Le professionalità richieste cambiarono velocemente e radicamente: il bancario-prototipo (il direttore di filale o il dirigente intermedio) era un esperto di “affidamenti”, di valutazione e controllo del rischio di un prestito a un’impresa. La gestione finanziaria era affidata a tesorieri che operavano principalmente su circuiti interbancari non globalizzati.

La liberalizzazione della finanza ha comunque segnato l’avvento, in banca, di decine di migliaia di addetti commerciali: alcuni ancora interni alle filiali, altri esterni. Promotori finanziari e “mediatori creditizi” (quasi 200mila al giro di boa della riforma dello scorso luglio) hanno esternalizzato una parte di queste funzioni, mentre l’outsourcing di altre strutture organizzative ha portato molte figure “non finanziarie” fuori dal contratto bancario.

 

Per chi è rimasto allo sportello, in ogni caso, l‘imperativo professionale sostanziale è diventato “vendere “, o “far consulenza” in qualifiche più a valore aggiunto. Il bancario, in ogni caso, si è trovato a essere un costante addetto alla vetrina di un mercato in cui il rischio finanziario veniva strutturalmente diffuso grazie alla logica della cartolarizzazione. Una parte dei guasti della grande crisi sono nati anche in grandi banche commerciali, in cui i budget di vendita di “prodotti finanziari” (mutui, carte revolving, strumenti di risparmio gestito, perfino credito alle imprese) sono rimasti senza più una corretta valutazione del rischio nel momento in cui la banca stessa lo ri-esternalizzava.

 

Ora, con i bilanci ancora carichi di sofferenze e prodotti illiquidi e con i patrimoni assottigliati, le banche rimettono mano al costo del lavoro per tenere i conti economici sopra la linea di galleggiamento. I mercati propongono poco graditi “rendimenti zero” nel mare di liquidità che ancora tiene sotto terapia la ripresa. L’alternativa è la volatilità dei tassi greci o irlandesi quando una bolla locale scoppia. Quante decine di migliaia di bancari cinquantenni saranno espulsi in tutt’Europa per abbattere il costo? E quale logica industriale potrà sostenere un’ennesima “rupture” professionale nel settore?
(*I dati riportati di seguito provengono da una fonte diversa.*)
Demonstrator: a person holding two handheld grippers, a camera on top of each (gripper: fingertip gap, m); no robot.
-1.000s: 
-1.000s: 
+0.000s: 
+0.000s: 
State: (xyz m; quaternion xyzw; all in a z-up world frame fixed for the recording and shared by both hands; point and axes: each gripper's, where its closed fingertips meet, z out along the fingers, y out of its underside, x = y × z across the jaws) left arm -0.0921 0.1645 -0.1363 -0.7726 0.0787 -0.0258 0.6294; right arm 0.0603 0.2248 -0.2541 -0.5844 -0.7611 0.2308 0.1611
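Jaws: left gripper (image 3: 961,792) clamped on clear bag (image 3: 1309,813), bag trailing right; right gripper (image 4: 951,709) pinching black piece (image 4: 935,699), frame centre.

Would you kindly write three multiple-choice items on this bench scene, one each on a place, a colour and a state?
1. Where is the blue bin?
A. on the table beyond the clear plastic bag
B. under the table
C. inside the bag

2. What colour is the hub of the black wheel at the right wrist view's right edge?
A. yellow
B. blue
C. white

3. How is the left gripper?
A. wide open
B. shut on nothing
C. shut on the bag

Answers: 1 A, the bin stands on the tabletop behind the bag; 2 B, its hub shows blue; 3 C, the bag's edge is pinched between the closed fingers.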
Nessuna dubita che il giovane laureato europeo – già abituato a partire con redditi “low cost” – possa esprimere la stessa produttività e qualità professionale dei trentenni di quindici anni fa, ad esempio alle spalle del meno-che-quarantenne Alessandro Profumo al vertice di UniCredit. Però, a differenza di allora, quale spartito strategico dovranno interpretare non è chiaro. Anzi: il ritorno dell’economia reale come centro propulsore dell’economia, il declino (forse temporaneo) della Borsa e della finanza d’impresa, rendono nuovamente attuali le competenze spazio-temporali legate all’esperienza e ai territori.

 

Anche se nei prossimi dieci anni la missione corale del sistema bancario sarà l’adozione globale di Basilea 3, è assai probabile che il vantaggio competitivo starà invece all’estremo opposto: nella capacità di individuare sul mercato a uno a uno i clienti da affidare. Anche perché solo così una banca può ricreare attorno a sé un ambiente fertile per un nuovo sviluppo della banca stessa. Il taglio del costo del lavoro in banca è un vincolo: come per l’industria dell’auto nel mondo, come per la Fiat.

 

Ma il mercato di una banca italiana (europea) non è globale: i suoi ricavi, anzi, difficilmente prescinderanno dalla capacità di mantenere il suo “franchise” sulla clientela locale. Rottamare semplicemente i bancari “senior”, questa volta, potrebbe non essere la ricetta giusta. Abi, vertici della grandi banche e sindacati dovranno lavorare di molto di fantasia. Studiare una flessibilità per i vecchi bancari senza sganciarli dal sistema sarà più difficile che congegnare bonus e stock option.